At first glance it might be considered surprising that chronic exposure to alcohol and cocaine did not alter the expression of glutamate transporter genes. These high affinity glial and neuronal transporters modulate extracellular glutamate levels. Studies in rodents have shown that in the brain the majority of glutamate uptake is via EAAT2 encoded by SLC1A2 and alterations in glutamate homeostasis following prolonged exposure to drugs of abuse are associated with changes in several key components including EAAT2 (Reissner & Kalivas 2010). However, our study in the human hippocampus showed only a nominally significant result for SLC1A3 that encodes the glial transporter EAAT1 i.e. down-regulation of SLC1A3 in both alcoholics and cocaine addicts relative to controls (data not shown). On the other hand, as mentioned above we have demonstrated down-regulation of GABBR1 encoding the GABAB1 receptor subunit (Enoch et al. 2012) that is likely to result in a hyperglutamatergic state, the allostatic maintenance of which may not require alteration in levels of glutamate transporters.

One limitation of this study is that we only selected genes encoding the glutamate receptors and transporters that are sufficiently expressed in the hippocampus and did not take a more global approach by, for example including genes implicated in glutamate synthesis and metabolism as well as genes encoding glutamate receptor associated proteins. However we had to weigh up the positive aspect of including a much larger group of candidate genes against the negative aspect of much more stringent corrections for multiple testing. Therefore we opted for a conservative approach. Nevertheless, information about three other glutamatergic genes is available in our two previous publications about GABAergic gene expression in the same two datasets (Enoch et al. 2012, 2013). The expression of GLS, encoding the enzyme glutaminase that converts glutamine to glutamate, did not differ between alcoholics, cocaine addicts and controls. However, GAD1 and GAD2, the genes encoding glutamic acid decarboxylase, the enzyme that converts glutamate to GABA, were both down-regulated in cocaine addicts relative to alcoholics and controls.

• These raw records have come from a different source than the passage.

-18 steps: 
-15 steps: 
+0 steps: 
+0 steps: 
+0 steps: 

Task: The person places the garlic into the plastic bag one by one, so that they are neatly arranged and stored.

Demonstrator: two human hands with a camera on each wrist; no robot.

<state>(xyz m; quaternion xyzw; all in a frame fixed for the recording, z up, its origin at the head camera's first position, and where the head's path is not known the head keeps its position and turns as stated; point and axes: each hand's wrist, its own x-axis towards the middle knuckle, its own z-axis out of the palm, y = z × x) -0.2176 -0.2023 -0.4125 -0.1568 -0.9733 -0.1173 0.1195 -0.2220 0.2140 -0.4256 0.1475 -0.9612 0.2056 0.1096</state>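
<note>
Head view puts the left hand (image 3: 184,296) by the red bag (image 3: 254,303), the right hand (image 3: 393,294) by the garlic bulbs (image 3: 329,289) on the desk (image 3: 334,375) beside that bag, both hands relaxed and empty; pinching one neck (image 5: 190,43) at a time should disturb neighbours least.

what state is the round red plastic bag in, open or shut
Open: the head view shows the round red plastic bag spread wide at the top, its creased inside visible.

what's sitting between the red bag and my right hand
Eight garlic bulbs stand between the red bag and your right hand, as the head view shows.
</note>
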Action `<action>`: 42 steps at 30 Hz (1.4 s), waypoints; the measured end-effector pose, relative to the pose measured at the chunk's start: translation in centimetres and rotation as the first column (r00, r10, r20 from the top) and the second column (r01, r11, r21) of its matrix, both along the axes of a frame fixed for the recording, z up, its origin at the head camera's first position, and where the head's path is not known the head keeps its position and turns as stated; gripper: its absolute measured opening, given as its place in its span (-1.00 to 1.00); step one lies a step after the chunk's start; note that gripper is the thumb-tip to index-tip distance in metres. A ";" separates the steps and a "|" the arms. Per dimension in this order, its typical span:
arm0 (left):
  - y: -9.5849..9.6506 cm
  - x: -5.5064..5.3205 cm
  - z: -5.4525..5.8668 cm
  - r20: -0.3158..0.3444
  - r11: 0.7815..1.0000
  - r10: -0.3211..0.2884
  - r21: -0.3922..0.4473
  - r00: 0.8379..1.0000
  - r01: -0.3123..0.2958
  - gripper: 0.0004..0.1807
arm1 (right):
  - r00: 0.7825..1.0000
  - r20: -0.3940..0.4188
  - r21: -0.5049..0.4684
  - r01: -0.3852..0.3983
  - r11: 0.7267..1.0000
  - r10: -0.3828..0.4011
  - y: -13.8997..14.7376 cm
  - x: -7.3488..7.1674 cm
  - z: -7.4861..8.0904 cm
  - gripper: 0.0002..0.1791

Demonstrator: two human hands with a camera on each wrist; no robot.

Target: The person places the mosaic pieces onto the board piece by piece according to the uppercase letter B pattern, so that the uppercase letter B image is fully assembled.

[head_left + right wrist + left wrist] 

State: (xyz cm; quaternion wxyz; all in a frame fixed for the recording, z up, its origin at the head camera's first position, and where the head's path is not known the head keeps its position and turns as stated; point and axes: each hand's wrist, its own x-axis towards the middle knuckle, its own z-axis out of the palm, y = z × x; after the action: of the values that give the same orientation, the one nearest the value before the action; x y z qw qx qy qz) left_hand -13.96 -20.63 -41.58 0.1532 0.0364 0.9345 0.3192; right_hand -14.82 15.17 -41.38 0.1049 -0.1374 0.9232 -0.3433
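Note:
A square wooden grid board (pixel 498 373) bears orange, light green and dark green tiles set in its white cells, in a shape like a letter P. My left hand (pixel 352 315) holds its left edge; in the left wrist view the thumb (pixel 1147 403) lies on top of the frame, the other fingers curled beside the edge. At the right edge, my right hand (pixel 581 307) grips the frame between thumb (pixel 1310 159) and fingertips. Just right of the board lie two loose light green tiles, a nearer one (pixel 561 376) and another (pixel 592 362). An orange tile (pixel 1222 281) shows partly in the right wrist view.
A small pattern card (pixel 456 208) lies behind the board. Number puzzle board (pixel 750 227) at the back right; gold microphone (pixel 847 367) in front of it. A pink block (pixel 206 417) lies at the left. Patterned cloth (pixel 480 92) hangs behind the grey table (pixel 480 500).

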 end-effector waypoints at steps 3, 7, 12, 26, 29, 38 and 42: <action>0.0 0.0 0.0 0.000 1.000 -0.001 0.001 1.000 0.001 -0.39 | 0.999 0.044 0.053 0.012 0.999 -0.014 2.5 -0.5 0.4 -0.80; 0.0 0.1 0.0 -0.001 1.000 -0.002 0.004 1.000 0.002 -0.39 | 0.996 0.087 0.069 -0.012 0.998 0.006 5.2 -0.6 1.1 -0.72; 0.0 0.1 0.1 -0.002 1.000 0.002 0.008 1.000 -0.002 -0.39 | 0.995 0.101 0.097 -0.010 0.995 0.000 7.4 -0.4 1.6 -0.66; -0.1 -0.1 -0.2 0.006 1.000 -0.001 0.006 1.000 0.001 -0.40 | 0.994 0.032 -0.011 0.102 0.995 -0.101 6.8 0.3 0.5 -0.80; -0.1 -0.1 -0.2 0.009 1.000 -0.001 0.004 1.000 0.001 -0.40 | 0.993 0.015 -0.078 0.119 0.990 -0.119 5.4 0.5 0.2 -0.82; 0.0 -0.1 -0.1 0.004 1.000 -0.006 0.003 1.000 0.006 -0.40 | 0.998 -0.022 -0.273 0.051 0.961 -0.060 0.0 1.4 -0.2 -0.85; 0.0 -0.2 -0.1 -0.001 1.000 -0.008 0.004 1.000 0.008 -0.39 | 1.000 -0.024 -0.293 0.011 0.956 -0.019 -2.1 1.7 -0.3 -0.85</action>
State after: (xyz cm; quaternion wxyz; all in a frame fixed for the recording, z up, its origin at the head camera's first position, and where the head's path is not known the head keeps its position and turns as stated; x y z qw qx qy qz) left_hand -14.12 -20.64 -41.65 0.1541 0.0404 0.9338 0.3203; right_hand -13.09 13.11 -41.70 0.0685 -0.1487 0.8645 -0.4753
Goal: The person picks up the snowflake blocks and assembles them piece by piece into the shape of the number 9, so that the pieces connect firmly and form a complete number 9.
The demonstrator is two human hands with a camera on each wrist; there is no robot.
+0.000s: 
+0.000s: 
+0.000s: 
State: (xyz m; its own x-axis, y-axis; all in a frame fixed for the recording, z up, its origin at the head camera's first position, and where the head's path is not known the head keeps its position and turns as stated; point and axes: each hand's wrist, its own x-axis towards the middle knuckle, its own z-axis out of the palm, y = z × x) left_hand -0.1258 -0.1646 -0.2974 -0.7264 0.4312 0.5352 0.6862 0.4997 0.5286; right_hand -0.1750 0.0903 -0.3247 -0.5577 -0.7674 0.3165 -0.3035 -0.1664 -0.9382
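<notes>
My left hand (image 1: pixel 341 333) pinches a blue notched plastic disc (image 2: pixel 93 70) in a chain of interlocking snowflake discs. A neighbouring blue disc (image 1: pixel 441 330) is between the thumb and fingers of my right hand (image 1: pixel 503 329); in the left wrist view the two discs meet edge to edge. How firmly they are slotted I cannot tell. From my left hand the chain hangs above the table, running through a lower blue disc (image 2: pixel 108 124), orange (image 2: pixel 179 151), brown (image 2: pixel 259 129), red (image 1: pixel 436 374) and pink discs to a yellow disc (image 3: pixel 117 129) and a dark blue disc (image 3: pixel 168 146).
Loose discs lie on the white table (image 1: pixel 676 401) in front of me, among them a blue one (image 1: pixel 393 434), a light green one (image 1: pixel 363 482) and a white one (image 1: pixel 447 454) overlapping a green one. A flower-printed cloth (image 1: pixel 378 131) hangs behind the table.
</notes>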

In conclusion, in this first comprehensive study of glutamatergic gene expression in healthy humans, we have shown that genes encoding glutamate ionotropic receptors, metabotropic receptors and transporters are moderately to highly expressed throughout the brain except in the cerebellum, the mediodorsal nucleus of thalamus and the striatum. Six factors explain nearly all the variance in global gene expression; one factor included seven genes with exceptionally high expression in the cerebellum. At least in the hippocampus, the effect of chronic alcohol use is largely to up-regulate glutamatergic genes. The effects of cocaine exposure are less evident. It is possible that the NMDA GluN2B receptor subunit might be implicated in a common pathway to addiction, possibly in conjunction with the GABAB1 receptor subunit. Finally, our findings in human samples validate the clinical relevance of similar findings in rodent models of chronic alcohol / cocaine exposure.